You are viewing a plain text version of this content. The canonical link for it is here.
Posted to user@cassandra.apache.org by Brian O'Neill <bo...@alumni.brown.edu> on 2011/11/01 22:02:48 UTC

R on Cassandra

I saw a mention of R on Cassandra:
http://comments.gmane.org/gmane.comp.db.cassandra.user/5681

Does anyone know if this has traction somewhere?

-brian

-- 
Brian ONeill
Lead Architect, Health Market Science (http://healthmarketscience.com)
mobile:215.588.6024
blog: http://weblogs.java.net/blog/boneill42/
blog: http://brianoneill.blogspot.com/

Re: R on Cassandra

Posted by Paul Brown <pa...@gmail.com>.
Hi, Brian --

A little late to reply, but I'm slowly catching up.

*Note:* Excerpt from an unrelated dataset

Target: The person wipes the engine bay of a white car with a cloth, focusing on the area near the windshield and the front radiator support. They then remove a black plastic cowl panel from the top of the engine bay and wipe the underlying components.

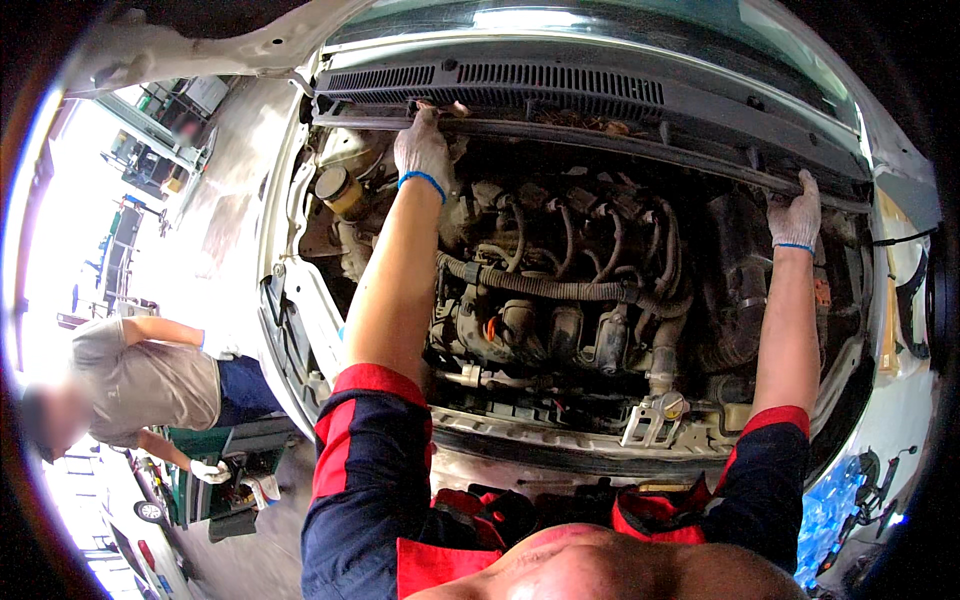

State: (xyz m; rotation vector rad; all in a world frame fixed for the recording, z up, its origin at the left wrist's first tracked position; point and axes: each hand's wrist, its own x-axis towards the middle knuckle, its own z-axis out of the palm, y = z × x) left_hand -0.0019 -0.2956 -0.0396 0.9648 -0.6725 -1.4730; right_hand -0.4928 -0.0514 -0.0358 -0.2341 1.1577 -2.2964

You're going to be better off, IMHO, to pull the data out of Cassandra with a tool like Pig (probably with a bit of aggregation and filtering) and then operate on it in R as a static delimited file.  If you need additional automation or batching (as well as cleaning and aggregation), you can automate that using various tools.  Some of this depends on your modeling workflow, but it's not unreasonable to expect that you'll want to return to exactly the same dataset and repeat some processes as you refine your approach.  It's difficult/impossible to do that against live data.

-- Paul

On Nov 1, 2011, at 2:02 PM, Brian O'Neill wrote:

> I saw a mention of R on Cassandra:
> http://comments.gmane.org/gmane.comp.db.cassandra.user/5681
> 
> Does anyone know if this has traction somewhere?
> 
> -brian
> 
> -- 
> Brian ONeill
> Lead Architect, Health Market Science (http://healthmarketscience.com)
> mobile:215.588.6024
> blog: http://weblogs.java.net/blog/boneill42/
> blog: http://brianoneill.blogspot.com/
>